84.  Do moths swim? Yes! Using the butterfly stroke!

 85. The best watch to see a fly fishing competition is a live stream.

86.  A joke about pizza would have been funny but cheesy.

87.   Why do melons get wedded? since they are cantaloupes.

88.   I’ll sleep until there are pancakes if the early bird gets the worm.

89.   Even the cake had tiers since the wedding was so exquisite. Quite amazing!

90.   Guess the magician’s response to the fisherman? Choose any code you like.

91.   Celebrities do not get hot because they have many fans.

 92.  When you want to organize a space party, your planet!

93.  Are you aware that milk has the fastest evaporation rate on the planet? It’s that fast! Before you see it, it is pasteurized!

94.   How early did the man arrive for the dentist’s check? Tooth late!

 95.  The most condescending bear is pan-duh!

 96.  Guess what the police officer said to his belly button?  You’ll remain under a vest!

97.  The reason the bees have sticky hairs is that they make use of honeycomb.

98. When the beautiful bride walked down the aisle, the flowers rose.

99.  Why was green a famously lonesome color? It was constantly cynical.

100.  I used to detest facial hair, but then, it grew all over my face. So, I’ve got no choice!

101.   Daddy, can you put on my snickers? Not  at all,  it’s not my size.
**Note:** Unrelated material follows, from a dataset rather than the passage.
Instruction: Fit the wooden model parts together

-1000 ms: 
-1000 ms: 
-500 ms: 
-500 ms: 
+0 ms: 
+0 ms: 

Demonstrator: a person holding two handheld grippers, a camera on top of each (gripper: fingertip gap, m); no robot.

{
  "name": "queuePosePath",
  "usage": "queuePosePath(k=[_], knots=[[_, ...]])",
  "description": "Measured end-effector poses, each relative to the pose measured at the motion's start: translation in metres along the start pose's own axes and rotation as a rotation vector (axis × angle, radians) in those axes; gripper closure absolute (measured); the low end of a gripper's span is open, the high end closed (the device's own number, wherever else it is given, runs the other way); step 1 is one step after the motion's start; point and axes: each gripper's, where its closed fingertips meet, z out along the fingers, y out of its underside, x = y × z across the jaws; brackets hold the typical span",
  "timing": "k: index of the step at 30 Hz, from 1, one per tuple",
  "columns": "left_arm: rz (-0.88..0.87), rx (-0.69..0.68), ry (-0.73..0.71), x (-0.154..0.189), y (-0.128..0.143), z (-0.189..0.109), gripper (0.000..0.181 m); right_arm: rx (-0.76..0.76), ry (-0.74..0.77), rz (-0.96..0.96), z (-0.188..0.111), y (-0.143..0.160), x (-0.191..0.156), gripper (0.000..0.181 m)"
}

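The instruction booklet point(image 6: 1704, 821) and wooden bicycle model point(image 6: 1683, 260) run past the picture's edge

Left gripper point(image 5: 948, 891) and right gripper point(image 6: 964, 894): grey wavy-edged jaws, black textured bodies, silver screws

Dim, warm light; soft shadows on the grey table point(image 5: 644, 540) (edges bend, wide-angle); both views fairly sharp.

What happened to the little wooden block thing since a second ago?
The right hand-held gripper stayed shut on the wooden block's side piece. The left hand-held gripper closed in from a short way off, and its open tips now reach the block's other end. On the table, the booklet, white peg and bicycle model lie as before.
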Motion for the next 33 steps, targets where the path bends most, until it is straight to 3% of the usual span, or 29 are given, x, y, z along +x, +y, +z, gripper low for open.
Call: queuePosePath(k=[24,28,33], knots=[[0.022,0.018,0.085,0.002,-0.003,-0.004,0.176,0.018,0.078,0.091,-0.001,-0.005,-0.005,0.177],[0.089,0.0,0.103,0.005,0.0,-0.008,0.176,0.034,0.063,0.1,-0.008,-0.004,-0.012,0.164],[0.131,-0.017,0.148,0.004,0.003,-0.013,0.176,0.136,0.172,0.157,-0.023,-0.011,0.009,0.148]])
102.   Why is it that a nose can’t be 12 inches in length? Because it would then be a foot.

103.  When a lemon takes up the answers to a phone call, what does it say? Yellow!

104.  This graveyard appears to be overcrowded. It must be a popular tourist attraction in the land if the dead. Who knows?

105.   What sort of automobile does an egg drive? A yolkswagen!

106.  Dad, I just noticed the cat is on fire. Can you put the fire out?

107.  Two plates were set on the dining table, and one said to the other, dinner is on me!

108.  What’re 90 degrees and ice-covered? The poles, both north, and south.

109.   What took place when the red ship and the blue ship came together at sea? They are isolated from their crews.

110.   Saturdays and Sundays are the most important days of the week. The other days are just for work.

111.   Guess what distinguishes the swine flu from the bird flu is that one buzzes for a shout and the other for an oink.

112. The golfer bought two pairs of jeans, but why? in the event he hit a hole-in-one.

113.   How can a bull possibly be stopped from charging? Stop using its credit card.

114. How does Will Smith follow you in The Mud? Follow the current footprints.

115   Hey, boiling water, RIP to you.  you will be missed.

116.   Guess what a sprinter ate before the race? Absolutely nothing. They fast!

117.   One toilet said to the other, do you know how you look? You look flushed!

 118.   The leopard hides because he’s often spotted.

119.   Guess what an illegally parked frog is called? A toed!

120. How does a cow do his mathemathematics? It uses a cow-culator


Having your dad around will always lighten up the moment. With so many hilarious jokes, he will keep the environment lively. The 100 best dad jokes, which are hilarious and are detailed above, will not only make you laugh out loud but will also help lighten up your mood. Feel free to share them with your dad or any other father figure in your life.